- Assignment:
Please reproduce the listing in full, exactly as given.
=== Records for this exercise ===
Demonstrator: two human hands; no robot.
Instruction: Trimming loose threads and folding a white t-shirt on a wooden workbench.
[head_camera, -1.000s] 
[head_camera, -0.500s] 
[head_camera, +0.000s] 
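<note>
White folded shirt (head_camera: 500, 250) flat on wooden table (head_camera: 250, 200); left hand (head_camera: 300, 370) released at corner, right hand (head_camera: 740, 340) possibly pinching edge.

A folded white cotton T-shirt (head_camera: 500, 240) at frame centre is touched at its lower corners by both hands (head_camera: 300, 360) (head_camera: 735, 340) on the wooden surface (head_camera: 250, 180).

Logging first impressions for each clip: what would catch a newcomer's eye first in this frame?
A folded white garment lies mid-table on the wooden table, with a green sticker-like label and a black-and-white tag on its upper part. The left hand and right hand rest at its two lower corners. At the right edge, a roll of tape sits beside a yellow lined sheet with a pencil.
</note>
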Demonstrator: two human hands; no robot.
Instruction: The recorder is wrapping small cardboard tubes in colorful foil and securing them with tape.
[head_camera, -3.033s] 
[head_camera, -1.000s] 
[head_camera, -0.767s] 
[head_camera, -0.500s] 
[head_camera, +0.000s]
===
- Output:
Demonstrator: two human hands; no robot.
Instruction: Trimming loose threads and folding a white t-shirt on a wooden workbench.
[head_camera, -1.000s] 
[head_camera, -0.500s] 
[head_camera, +0.000s] 
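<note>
White folded shirt (head_camera: 500, 250) flat on wooden table (head_camera: 250, 200); left hand (head_camera: 300, 370) released at corner, right hand (head_camera: 740, 340) possibly pinching edge.

A folded white cotton T-shirt (head_camera: 500, 240) at frame centre is touched at its lower corners by both hands (head_camera: 300, 360) (head_camera: 735, 340) on the wooden surface (head_camera: 250, 180).

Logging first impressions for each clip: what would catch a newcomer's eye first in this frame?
A folded white garment lies mid-table on the wooden table, with a green sticker-like label and a black-and-white tag on its upper part. The left hand and right hand rest at its two lower corners. At the right edge, a roll of tape sits beside a yellow lined sheet with a pencil.
</note>
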Demonstrator: two human hands; no robot.
Instruction: The recorder is wrapping small cardboard tubes in colorful foil and securing them with tape.
[head_camera, -3.033s] 
[head_camera, -1.000s] 
[head_camera, -0.767s] 
[head_camera, -0.500s] 
[head_camera, +0.000s]

Nothing further is needed to complete this exercise.